Some senior staff members had WACA (White House Communications Agency, which was run by the White House Military Office) telephones in their cars; the mobile handsets were the same size as the desk phones and the support module was the size of a small overnight bag. Some offices had fax machines that were the size of large microwaves (although widespread use of microwaves was still several years in the future). The fax paper, which was slickly coated, came on huge rolls and a lot of cutting and smoothing was involved before the document was ready for reading.

The White House News Summary that Pat Buchanan prepared for the President each morning might even be considered among the forerunners of blogs. Although its content was dictated by the public press and its tone was a world away from, the News Summary provided capsule précises (and I know that doesn’t look right, but I checked and it is the plural of “précis”) of the major news stories and columns, sometimes enlivened by Pat’s insightful and snarky comments (and Pat was a master snarker decades before that now overused word had even raised its head).

I remember how I was first introduced to the idea of a personal laptop computer by John Taylor, when he was RN’s Chief of Staff at 26 Federal Plaza in downtown New York. It was 1987 or ’88 and John had what, at the time, struck me (despite the fact that it was about 2 inches thick and not noticeably light) as an incredibly sleek gunmetal gray Toshiba with a screen that produced right orange text. John had used it, in fact, to write a novel that was about to be published — a thriller called Patterns of Abuse that dealt with important questions involving a president’s duty to maintain national security vis a vis a reporter’s right to publish a story. (I know John will becomingly blush when I use The New Nixon’s inaugural edition to tout his twenty-year-old novel, but it many ways —both in terms of plot and ideas— it was ahead of its time and is worth picking up in 2008.)

For many years I had wanted to write a novel, and I immediately got myself a Toshiba just like John’s, and started looking up publishers’ addresses. Alas, it turned out that I lacked both the discipline to write a novel and the aptitude (and patience) to master the mysteries of a laptop. This proved to be a definitive double whammy and my Great American Novel remains unwritten.
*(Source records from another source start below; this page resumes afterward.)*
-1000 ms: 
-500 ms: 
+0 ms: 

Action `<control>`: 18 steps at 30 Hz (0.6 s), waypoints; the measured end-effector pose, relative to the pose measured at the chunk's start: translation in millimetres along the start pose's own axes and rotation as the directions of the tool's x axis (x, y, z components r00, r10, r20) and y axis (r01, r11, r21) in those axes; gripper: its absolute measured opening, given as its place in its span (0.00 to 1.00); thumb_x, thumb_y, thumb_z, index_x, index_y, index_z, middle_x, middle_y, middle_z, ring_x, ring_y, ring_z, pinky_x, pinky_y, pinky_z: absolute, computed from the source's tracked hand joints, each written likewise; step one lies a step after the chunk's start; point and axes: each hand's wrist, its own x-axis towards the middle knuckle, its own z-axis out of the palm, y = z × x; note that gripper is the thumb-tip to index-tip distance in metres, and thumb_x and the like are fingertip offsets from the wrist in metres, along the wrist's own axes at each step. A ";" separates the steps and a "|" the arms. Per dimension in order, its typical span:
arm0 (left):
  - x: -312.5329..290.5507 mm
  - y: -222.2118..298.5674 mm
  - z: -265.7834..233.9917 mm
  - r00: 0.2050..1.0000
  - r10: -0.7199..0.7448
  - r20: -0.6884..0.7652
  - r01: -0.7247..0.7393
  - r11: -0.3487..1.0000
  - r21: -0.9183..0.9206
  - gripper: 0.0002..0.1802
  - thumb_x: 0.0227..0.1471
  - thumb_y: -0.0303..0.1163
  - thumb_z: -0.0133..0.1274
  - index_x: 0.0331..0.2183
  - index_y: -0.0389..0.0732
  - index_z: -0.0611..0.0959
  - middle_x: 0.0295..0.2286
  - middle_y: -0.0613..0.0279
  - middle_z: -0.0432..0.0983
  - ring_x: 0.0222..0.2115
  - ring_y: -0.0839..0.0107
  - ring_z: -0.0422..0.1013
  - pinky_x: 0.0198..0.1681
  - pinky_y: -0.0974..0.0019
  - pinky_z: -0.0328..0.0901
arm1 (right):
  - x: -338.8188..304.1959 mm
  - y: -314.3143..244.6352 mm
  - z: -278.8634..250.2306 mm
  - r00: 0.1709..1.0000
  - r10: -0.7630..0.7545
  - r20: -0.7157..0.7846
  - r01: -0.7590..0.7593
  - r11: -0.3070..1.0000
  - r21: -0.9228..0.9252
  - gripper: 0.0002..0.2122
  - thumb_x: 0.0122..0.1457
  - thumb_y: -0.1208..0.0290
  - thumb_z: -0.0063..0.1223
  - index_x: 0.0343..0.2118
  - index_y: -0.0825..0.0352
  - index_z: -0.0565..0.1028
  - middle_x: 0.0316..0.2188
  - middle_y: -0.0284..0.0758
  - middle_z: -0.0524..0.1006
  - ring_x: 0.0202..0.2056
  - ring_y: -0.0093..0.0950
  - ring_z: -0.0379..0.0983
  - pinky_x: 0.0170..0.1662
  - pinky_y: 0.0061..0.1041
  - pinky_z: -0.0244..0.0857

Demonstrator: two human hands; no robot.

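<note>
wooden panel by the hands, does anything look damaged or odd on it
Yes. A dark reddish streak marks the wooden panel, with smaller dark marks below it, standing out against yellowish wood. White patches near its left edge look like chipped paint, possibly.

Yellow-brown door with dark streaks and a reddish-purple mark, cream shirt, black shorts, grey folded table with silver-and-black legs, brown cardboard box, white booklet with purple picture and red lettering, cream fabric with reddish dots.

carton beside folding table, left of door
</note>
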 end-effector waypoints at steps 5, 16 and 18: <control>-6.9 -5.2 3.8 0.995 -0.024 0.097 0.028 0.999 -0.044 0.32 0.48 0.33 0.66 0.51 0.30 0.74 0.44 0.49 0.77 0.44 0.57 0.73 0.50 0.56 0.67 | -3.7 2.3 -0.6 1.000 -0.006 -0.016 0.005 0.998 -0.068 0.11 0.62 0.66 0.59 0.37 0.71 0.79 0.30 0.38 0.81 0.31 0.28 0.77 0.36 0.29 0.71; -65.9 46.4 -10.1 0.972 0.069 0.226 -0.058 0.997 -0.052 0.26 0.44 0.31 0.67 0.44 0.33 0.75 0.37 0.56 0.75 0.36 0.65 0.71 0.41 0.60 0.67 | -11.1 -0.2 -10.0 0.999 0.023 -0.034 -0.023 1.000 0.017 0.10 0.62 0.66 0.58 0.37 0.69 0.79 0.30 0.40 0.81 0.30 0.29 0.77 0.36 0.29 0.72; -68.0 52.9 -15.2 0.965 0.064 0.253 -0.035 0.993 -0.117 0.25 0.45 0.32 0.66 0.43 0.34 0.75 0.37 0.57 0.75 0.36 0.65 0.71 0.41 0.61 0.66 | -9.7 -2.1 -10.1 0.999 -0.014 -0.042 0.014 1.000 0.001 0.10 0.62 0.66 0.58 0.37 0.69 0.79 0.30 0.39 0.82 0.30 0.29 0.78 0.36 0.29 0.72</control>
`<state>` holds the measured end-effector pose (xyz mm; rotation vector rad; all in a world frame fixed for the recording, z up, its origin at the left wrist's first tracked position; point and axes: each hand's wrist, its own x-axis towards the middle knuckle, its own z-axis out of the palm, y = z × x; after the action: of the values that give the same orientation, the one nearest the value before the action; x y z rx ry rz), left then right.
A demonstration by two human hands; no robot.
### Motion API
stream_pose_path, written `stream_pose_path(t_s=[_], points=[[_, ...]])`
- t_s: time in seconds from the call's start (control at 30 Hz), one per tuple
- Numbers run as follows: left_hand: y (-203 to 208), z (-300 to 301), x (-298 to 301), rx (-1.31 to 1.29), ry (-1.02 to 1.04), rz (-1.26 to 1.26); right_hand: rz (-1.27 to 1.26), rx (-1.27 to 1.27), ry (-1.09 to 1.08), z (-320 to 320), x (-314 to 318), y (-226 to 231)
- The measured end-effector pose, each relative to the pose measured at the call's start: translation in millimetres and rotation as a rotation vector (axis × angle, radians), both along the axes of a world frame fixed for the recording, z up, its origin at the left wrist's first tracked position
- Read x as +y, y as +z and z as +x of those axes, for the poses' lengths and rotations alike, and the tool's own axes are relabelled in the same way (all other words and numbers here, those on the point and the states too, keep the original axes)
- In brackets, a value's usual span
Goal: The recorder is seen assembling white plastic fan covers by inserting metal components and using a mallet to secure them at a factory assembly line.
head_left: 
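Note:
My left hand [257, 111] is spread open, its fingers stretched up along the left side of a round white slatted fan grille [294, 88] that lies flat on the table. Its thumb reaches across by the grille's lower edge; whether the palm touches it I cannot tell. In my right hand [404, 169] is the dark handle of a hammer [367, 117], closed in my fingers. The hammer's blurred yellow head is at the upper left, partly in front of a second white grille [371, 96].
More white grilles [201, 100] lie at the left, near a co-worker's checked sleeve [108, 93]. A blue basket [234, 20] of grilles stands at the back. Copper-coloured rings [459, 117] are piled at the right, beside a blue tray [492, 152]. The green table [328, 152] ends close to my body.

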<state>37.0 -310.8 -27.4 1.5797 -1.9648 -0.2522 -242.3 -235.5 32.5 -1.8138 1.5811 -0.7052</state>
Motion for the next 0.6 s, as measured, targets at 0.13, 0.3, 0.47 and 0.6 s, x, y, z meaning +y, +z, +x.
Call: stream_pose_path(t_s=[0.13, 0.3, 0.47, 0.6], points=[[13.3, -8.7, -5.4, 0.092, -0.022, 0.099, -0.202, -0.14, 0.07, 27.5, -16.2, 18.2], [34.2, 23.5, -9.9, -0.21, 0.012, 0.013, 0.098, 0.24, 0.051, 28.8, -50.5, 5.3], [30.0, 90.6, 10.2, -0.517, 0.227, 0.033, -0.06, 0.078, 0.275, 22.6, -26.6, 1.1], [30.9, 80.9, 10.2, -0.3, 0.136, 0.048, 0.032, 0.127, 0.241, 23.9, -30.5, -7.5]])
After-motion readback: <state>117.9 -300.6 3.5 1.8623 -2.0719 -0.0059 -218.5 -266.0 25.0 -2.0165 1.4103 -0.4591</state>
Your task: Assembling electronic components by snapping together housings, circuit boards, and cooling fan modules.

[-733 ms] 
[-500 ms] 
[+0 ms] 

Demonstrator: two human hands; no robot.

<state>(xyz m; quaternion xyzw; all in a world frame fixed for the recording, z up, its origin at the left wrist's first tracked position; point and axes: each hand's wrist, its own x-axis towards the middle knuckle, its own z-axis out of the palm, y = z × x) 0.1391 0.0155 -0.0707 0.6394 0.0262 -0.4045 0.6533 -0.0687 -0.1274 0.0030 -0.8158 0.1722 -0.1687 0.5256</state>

President Nixon would have been intrigued with the roles the blogosphere now plays —goad, gadfly, pacesetter, fact checker, and bs detector being only a few among many others— on the national news scene. Winston Churchill spoke as early as the 1930s about the power of the press and the equally important power of the suppress. And in 1931 Prime Minister Stanley Baldwin famously railed against the unchecked power of some British press proprietors as “power without responsibility — the prerogative of the harlot through the ages.” And that situation (where the operative axiom was never to pick a fight with people who buy ink by the barrel full) remained unchanged until about ten years and one month ago.

Ever since Matt Drudge learned, in January 1998, that Newsweek had spiked Michael Isikoff’s story about Bill Clinton’s dalliance with a White House intern and broke the news on his website —— the stranglehold that the conventional media had on what the people knew and when they knew it was forever broken. In fact, the tenth anniversary of crossing that cyberspace Rubicon was recently marked on January 19th. In the fall of 2004, President Nixon would have observed how Dan Rather’s career was summarily and ingloriously ended by the blogosphere’s almost overnight exposures of phony fonts and forged signatures.

Of course, out here in the blogosphere there’s a lot that is frivolous and mean spirited and wrongheaded and downright perverse. But there’s also a lot that is provocative and challenging and informative — and even inspiring. I’m sure that The New Nixon will fall in these latter categories; and I hope that as it develops and progresses we can all shed some light and have some fun.